▶ **Problem to solve**
Retype, word for word, every line of the records below starting at the one that contains "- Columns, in" and ending at the one that contains "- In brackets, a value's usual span"; include both of those lines and nothing more.

▶ **Task material**

______

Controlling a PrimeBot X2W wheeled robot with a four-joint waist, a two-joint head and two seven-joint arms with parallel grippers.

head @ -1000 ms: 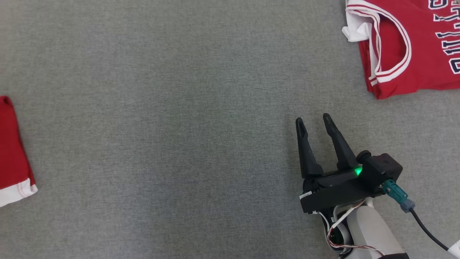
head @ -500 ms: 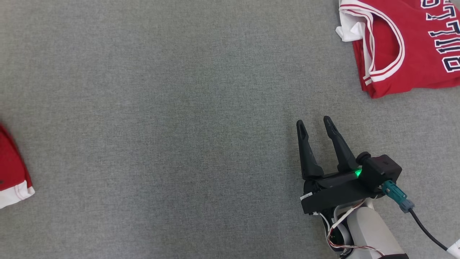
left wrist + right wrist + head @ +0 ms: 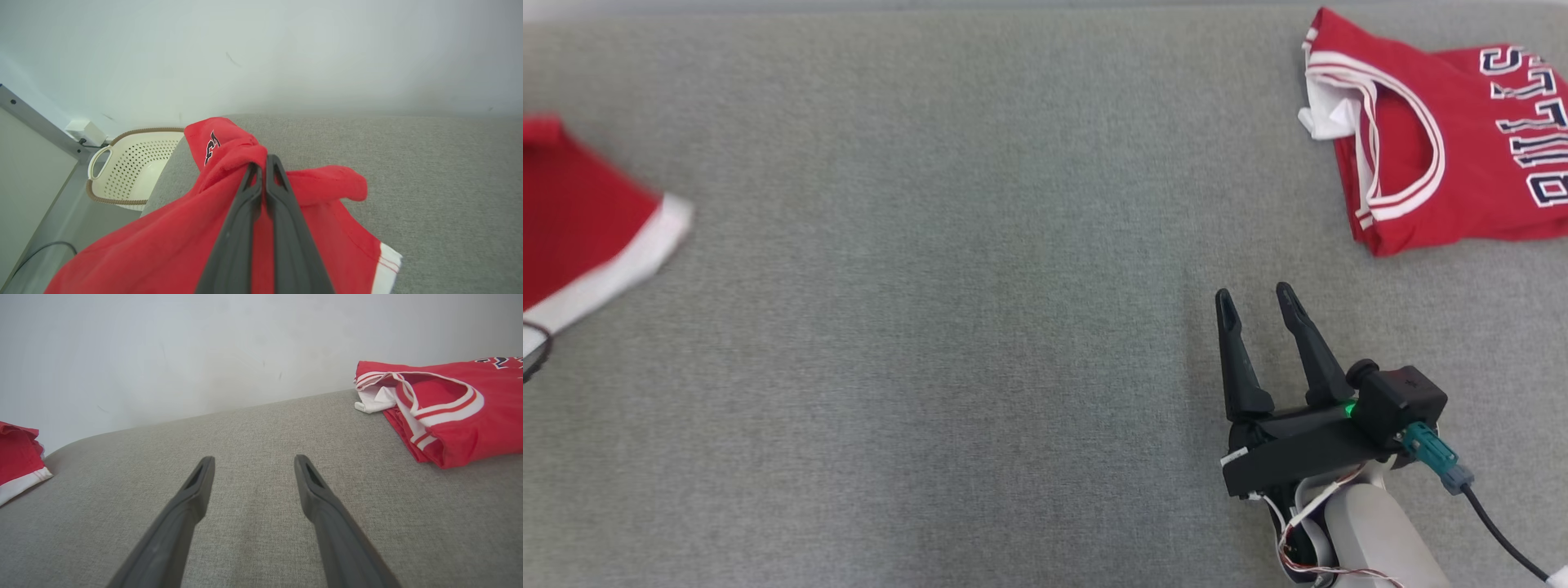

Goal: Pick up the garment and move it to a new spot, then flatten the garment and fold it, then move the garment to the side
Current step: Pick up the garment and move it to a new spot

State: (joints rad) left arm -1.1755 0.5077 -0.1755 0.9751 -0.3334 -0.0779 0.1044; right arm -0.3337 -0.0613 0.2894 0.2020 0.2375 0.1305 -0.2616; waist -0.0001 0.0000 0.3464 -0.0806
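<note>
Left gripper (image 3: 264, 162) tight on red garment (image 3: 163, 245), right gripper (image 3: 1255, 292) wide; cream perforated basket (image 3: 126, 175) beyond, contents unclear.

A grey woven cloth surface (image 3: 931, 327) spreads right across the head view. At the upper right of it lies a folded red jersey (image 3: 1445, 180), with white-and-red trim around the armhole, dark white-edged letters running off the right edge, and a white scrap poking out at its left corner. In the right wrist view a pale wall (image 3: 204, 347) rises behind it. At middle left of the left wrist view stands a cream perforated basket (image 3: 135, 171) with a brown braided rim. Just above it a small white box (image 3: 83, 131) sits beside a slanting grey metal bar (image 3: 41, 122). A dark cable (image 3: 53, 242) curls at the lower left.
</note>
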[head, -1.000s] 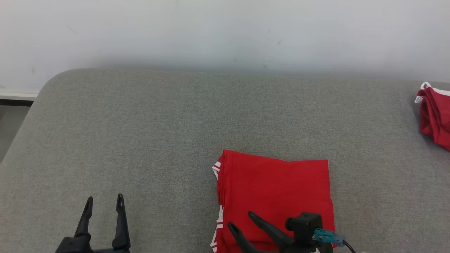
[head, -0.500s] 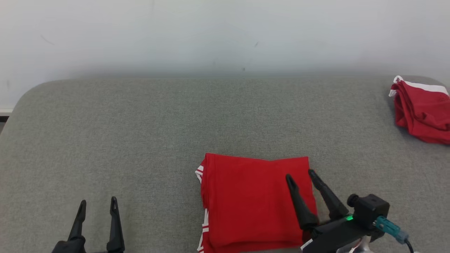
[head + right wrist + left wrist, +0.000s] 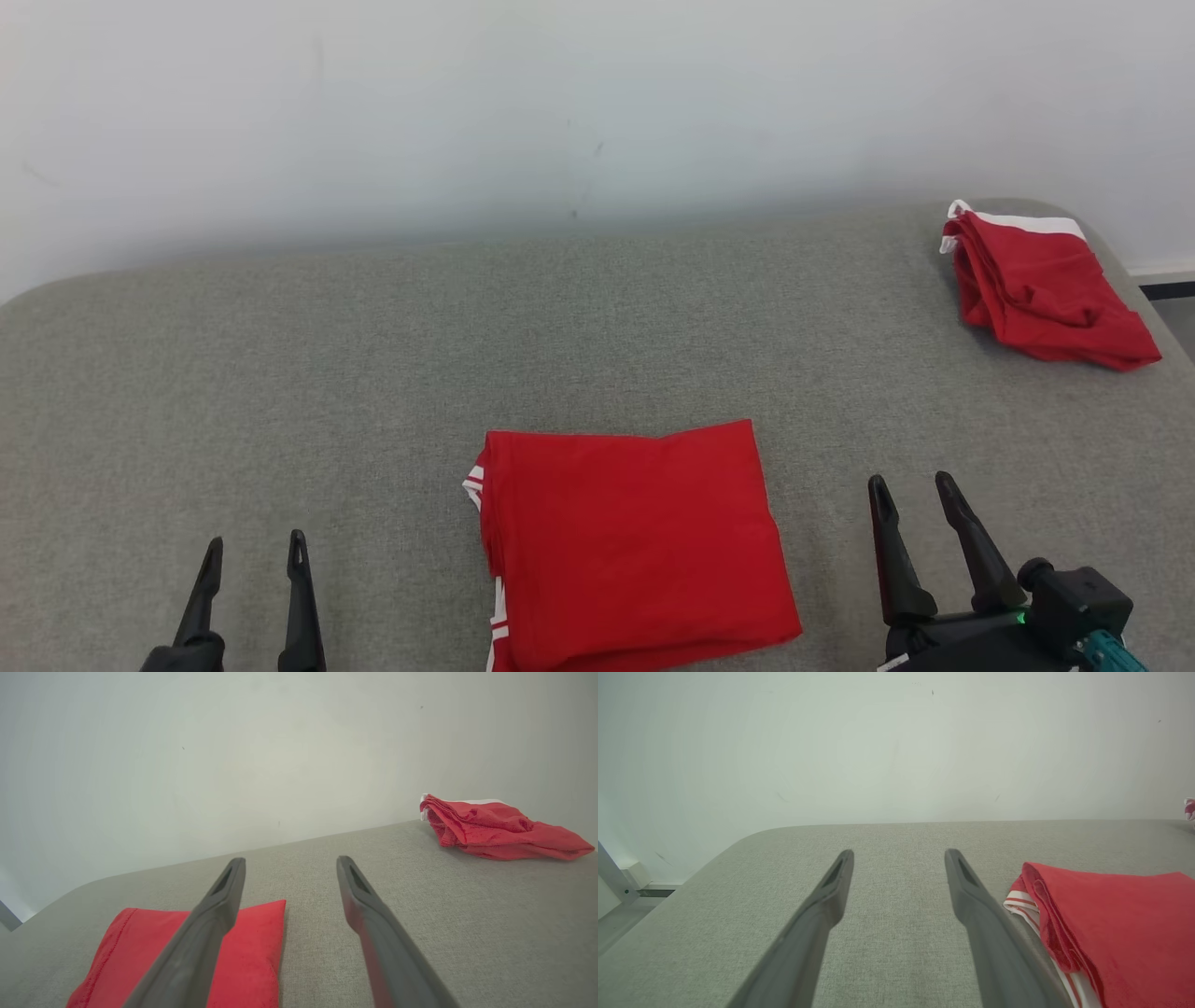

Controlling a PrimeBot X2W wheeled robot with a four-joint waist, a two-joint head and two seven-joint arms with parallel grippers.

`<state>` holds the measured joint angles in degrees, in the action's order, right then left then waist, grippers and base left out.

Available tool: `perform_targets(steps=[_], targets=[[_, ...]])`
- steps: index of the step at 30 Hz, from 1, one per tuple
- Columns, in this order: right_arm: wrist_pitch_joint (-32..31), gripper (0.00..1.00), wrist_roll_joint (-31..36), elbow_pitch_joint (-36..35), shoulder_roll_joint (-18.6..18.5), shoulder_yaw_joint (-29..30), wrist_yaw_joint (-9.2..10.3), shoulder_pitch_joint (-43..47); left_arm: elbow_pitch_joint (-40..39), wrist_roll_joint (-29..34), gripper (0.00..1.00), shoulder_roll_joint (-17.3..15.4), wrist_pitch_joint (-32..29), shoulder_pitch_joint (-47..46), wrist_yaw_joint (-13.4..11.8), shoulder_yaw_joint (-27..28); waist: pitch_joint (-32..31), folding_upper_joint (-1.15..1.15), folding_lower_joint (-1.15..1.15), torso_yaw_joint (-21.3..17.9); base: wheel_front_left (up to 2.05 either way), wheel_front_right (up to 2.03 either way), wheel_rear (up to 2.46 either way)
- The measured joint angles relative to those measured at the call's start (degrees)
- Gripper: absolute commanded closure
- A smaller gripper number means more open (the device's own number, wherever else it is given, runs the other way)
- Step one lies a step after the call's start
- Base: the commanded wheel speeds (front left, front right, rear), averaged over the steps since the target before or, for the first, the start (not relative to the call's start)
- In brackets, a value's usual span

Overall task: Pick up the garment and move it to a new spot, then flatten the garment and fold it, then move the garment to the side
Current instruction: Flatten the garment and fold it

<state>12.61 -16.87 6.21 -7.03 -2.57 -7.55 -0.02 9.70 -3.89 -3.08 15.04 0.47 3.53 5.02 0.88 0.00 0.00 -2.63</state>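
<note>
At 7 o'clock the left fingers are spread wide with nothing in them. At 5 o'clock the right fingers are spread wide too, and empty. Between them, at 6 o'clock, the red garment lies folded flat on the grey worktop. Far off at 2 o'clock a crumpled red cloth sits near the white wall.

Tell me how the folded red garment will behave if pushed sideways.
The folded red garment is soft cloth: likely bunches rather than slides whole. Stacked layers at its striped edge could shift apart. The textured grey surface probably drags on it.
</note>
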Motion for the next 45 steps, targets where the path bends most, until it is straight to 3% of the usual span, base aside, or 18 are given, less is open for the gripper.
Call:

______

▶ **Solution for this exercise**
- Columns, in this order: right_arm: wrist_pitch_joint (-32..31), gripper (0.00..1.00), wrist_roll_joint (-31..36), elbow_pitch_joint (-36..35), shoulder_roll_joint (-18.6..18.5), shoulder_yaw_joint (-29..30), wrist_yaw_joint (-9.2..10.3), shoulder_pitch_joint (-43..47); left_arm: elbow_pitch_joint (-40..39), wrist_roll_joint (-29..34), gripper (0.00..1.00), shoulder_roll_joint (-17.3..15.4), wrist_pitch_joint (-32..29), shoulder_pitch_joint (-47..46), wrist_yaw_joint (-13.4..11.8), shoulder_yaw_joint (-27..28); waist: pitch_joint (-32..31), folding_upper_joint (-1.15..1.15), folding_lower_joint (-1.15..1.15), torso_yaw_joint (-21.3..17.9); base: wheel_front_left (up to 2.05 either way), wheel_front_right (up to 2.03 either way), wheel_rear (up to 2.46 either way)
- The measured joint angles relative to those measured at the call's start (degrees)
- Gripper: absolute commanded closure
- A smaller gripper number means more open (the device's own number, wherever else it is given, runs the other way)
- Step one lies a step after the call's start
- Base: the commanded wheel speeds (front left, front right, rear), averaged over the steps since the target before or, for the first, the start (not relative to the call's start)
- In brackets, a value's usual span

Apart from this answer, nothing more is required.